2. However, it would appear in any event that under Sanders v. State, 235 Ga. 425 (219 SE2d 768) there was probable cause, at least for the detention of the defendants from around 3 a.m. until later in the day when a warrant for their arrest could be obtained. By that time, of course, the search warrant had also issued for the automobile and the radios had been recovered. Analysis of Sanders shows that probable cause was essentially predicated on the following: discovery of the crime, footprints inside which were made by shoes like those the defendant was wearing, tire tracks in the driveway like those of the tires on the car the defendant was driving, and his inability to account otherwise for his whereabouts. Here the following appears: summoning of police because of suspicious activity in a parking lot, one defendant apparently attempting to slip away when he saw the officers, another defendant attempting to avoid detection in the vehicle, parked cars with doors cracked and dome lights on which, on examination, revealed facts suggesting recent theft, and of course the coat hanger in plain view in the defendant’s car (which might have been used to force the doors) and the piece of wire on the ground. We hold these facts, taken together, constituted probable cause to believe that the defendants had been interrupted in the midst of illegal activities, and that the police in this case exerted a minimum amount of coercion consistent with the defendants’ constitutional rights on the one hand and good investigative procedures on the other.

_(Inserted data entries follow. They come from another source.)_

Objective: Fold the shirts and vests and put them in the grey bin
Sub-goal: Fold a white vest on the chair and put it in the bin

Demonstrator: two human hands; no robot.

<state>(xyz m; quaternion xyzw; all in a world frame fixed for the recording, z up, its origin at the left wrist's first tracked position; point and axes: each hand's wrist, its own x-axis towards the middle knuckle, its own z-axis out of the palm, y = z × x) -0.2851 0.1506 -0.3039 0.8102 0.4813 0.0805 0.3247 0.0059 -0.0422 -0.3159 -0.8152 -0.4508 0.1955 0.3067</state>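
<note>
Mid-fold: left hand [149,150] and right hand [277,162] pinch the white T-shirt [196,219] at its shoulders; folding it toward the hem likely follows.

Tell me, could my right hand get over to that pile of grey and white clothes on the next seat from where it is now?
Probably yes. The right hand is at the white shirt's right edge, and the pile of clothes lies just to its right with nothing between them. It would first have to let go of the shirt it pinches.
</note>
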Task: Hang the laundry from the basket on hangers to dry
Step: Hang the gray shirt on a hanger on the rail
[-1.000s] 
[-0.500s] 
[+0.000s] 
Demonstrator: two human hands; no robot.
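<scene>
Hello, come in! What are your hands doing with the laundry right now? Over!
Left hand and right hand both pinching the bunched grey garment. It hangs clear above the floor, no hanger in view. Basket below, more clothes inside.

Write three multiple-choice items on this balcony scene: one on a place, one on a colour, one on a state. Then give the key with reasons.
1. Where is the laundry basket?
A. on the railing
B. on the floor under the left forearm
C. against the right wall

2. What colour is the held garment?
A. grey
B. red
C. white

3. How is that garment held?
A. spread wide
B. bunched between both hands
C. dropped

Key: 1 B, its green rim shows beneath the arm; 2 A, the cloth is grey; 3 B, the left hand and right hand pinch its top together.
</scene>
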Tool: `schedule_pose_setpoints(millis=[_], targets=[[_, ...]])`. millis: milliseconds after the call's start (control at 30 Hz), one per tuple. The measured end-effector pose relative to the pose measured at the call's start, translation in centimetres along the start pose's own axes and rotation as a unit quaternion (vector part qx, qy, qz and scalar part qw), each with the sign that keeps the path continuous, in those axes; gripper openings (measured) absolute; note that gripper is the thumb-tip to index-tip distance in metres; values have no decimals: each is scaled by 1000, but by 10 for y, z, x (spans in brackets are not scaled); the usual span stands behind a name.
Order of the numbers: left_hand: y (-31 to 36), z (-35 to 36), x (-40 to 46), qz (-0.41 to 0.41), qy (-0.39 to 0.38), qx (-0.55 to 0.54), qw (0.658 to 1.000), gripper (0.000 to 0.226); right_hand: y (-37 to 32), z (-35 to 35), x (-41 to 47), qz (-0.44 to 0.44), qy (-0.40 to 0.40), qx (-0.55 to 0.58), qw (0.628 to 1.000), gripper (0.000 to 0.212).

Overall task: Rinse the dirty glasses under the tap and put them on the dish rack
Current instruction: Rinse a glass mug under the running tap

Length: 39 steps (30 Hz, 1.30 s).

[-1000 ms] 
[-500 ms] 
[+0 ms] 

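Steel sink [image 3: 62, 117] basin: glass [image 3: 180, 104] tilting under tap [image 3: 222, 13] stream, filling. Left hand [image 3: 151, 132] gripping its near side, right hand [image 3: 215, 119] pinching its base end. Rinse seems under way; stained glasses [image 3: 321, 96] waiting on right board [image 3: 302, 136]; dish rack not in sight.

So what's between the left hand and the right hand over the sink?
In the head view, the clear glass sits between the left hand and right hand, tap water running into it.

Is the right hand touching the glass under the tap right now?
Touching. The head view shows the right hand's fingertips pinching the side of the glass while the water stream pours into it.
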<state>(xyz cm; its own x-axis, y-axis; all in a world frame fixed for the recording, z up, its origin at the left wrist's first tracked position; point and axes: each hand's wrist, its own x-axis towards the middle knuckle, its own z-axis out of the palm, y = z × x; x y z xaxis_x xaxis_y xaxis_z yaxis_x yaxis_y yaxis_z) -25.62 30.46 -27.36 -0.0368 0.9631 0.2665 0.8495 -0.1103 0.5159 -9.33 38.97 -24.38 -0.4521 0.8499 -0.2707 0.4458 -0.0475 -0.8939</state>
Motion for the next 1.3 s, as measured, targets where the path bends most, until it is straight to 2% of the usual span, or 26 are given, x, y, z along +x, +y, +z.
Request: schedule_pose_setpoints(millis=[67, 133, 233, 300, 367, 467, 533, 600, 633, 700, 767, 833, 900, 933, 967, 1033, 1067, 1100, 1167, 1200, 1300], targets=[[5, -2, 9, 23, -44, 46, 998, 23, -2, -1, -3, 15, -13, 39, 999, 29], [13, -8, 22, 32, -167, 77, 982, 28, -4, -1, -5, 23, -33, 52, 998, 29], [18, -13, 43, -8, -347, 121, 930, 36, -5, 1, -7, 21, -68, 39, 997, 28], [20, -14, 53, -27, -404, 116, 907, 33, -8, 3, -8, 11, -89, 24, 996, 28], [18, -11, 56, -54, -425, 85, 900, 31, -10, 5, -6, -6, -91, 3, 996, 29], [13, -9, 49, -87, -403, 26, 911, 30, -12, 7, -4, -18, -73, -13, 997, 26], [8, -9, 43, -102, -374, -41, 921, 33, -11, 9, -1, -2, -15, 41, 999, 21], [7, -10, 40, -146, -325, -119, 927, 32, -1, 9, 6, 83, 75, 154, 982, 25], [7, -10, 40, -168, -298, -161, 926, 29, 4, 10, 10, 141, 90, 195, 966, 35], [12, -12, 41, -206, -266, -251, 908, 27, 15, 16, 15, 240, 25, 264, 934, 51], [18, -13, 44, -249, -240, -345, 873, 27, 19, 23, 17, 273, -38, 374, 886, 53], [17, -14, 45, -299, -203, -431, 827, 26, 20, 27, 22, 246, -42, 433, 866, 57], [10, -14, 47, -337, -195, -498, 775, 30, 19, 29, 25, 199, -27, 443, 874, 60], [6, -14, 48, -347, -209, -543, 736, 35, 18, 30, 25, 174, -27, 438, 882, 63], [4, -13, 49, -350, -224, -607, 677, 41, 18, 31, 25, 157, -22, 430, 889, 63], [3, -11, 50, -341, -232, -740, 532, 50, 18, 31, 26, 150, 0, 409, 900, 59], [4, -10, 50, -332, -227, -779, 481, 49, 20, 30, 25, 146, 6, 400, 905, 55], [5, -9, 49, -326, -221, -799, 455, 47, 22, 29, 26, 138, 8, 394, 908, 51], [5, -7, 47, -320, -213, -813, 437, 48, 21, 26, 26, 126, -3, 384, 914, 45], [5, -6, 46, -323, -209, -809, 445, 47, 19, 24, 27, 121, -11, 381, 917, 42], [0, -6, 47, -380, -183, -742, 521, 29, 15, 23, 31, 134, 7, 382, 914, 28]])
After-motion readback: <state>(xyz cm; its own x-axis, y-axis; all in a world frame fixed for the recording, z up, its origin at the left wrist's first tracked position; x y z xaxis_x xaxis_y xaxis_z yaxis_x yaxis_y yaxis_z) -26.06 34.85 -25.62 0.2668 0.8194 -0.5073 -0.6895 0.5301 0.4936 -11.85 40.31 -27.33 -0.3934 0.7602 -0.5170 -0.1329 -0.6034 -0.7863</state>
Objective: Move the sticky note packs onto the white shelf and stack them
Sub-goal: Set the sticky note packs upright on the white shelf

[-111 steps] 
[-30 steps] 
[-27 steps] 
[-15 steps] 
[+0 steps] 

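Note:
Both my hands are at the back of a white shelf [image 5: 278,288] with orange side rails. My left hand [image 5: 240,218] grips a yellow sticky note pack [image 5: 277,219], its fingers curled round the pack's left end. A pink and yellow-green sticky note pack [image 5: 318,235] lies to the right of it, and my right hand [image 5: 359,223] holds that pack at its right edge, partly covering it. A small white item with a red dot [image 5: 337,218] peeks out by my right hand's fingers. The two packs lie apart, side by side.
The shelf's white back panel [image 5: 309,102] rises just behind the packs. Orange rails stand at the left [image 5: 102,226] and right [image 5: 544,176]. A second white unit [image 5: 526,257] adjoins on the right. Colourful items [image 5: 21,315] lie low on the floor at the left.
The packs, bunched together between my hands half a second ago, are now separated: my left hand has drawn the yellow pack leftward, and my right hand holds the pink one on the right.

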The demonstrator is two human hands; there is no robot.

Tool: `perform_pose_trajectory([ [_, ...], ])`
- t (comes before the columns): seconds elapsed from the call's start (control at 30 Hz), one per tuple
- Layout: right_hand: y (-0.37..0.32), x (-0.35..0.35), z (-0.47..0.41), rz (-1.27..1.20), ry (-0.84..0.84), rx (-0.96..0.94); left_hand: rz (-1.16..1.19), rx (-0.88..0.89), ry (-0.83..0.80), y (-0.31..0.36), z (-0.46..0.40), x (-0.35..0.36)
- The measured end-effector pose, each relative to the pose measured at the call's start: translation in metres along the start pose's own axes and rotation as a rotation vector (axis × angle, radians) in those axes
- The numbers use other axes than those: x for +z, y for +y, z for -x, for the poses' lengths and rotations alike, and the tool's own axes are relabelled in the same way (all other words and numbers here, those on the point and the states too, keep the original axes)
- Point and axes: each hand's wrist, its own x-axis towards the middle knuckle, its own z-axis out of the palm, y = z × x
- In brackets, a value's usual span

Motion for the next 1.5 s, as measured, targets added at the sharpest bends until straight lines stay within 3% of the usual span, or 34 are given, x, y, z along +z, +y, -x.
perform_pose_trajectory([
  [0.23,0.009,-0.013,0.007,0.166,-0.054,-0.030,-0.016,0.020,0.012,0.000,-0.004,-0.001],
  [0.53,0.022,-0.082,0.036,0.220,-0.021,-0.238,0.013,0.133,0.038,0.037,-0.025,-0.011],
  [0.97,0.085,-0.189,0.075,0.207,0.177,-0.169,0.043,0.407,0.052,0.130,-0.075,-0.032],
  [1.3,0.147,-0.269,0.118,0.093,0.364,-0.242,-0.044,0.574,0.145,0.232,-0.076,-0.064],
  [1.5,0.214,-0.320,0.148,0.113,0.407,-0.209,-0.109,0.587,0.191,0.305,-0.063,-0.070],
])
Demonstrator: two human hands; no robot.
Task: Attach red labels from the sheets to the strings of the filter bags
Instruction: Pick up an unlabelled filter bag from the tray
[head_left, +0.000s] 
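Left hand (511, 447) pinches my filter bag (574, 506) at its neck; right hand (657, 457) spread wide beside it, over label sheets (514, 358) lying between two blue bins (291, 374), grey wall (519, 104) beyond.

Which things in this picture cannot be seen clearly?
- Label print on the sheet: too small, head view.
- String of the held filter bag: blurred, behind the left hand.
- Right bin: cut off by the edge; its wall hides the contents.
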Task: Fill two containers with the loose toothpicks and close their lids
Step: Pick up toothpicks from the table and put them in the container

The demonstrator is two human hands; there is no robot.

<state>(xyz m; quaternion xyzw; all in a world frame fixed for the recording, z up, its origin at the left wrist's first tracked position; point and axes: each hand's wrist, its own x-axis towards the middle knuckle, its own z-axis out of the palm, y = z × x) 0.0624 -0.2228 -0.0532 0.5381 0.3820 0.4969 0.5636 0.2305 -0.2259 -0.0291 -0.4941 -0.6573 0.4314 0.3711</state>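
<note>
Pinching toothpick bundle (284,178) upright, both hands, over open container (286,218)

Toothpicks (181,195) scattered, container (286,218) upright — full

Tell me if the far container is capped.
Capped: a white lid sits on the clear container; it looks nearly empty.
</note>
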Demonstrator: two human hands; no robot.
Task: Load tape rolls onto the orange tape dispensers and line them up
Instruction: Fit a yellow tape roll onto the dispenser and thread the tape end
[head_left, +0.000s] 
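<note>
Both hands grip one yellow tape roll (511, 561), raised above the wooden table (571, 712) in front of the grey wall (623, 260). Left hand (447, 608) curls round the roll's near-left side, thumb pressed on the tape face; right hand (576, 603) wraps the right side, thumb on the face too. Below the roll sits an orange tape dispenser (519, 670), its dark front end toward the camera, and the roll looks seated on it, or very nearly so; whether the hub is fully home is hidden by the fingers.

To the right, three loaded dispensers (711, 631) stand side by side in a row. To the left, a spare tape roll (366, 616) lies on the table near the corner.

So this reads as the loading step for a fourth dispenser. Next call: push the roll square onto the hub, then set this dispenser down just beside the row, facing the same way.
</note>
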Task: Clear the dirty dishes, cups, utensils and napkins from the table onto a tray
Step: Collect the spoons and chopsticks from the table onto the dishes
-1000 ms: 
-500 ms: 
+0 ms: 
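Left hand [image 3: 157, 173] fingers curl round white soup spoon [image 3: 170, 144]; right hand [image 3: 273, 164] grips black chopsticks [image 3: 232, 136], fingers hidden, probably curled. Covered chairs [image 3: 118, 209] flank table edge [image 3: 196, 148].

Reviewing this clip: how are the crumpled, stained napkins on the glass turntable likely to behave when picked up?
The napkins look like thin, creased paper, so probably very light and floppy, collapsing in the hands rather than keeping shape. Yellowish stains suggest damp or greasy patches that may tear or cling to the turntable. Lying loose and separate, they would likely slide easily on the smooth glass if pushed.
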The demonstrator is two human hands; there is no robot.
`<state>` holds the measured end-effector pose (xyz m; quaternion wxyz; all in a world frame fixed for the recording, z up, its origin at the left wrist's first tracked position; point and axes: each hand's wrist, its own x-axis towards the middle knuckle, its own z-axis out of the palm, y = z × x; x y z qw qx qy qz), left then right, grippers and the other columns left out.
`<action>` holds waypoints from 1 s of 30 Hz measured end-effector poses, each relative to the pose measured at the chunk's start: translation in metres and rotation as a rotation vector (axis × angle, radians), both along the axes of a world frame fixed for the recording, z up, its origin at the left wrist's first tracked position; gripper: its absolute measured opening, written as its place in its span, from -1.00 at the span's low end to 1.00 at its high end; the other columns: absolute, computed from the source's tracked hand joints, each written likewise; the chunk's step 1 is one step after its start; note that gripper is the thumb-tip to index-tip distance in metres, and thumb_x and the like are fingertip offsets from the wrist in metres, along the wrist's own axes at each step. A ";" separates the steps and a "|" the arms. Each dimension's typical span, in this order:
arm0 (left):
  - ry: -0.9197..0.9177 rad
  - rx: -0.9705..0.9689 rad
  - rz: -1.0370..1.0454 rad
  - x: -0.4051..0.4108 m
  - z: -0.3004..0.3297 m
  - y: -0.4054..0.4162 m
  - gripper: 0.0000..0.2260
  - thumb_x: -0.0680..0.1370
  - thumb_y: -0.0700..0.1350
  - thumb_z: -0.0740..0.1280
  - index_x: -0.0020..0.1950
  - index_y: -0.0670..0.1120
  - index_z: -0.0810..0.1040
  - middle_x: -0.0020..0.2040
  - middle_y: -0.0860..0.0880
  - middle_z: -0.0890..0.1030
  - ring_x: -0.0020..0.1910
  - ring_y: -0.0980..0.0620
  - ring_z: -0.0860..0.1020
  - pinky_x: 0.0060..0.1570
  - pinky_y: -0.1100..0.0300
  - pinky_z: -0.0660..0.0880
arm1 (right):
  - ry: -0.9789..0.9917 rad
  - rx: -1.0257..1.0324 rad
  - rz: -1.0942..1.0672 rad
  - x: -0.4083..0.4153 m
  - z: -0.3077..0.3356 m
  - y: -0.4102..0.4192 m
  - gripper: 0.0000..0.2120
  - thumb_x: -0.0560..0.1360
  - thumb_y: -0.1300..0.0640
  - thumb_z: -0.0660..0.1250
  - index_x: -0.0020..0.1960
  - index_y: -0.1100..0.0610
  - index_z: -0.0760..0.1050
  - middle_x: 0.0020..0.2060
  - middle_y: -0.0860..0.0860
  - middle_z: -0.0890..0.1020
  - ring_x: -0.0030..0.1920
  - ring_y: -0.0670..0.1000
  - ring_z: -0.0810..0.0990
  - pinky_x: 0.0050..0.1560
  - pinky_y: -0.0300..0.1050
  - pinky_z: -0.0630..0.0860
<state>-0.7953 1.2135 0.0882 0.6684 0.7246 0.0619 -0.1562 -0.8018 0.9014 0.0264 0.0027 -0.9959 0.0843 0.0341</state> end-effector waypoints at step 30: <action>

For one thing, the arrest and search warrants were obtained the same day, whereas in Sanders three days elapsed between the warrantless arrest and the warrant and hearing. Nor do we find Raif v. State, 109 Ga. App. 354 (136 SE2d 169) *59applicable, since there the defendants were arrested and searched before the officers had any awareness that a crime might have been committed. The evidence here is sufficient to give probable cause to believe both that a crime was being committed and that the defendants were the perpetrators.

Submitted April 7, 1977 Decided April 19, 1977. Melton & Melton, Stephen A. Melton, for appellants. E. Byron Smith, District Attorney, Hal Craig, Assistant District Attorney, for appellee.

Judgments affirmed.

Webb and Marshall, JJ., concur.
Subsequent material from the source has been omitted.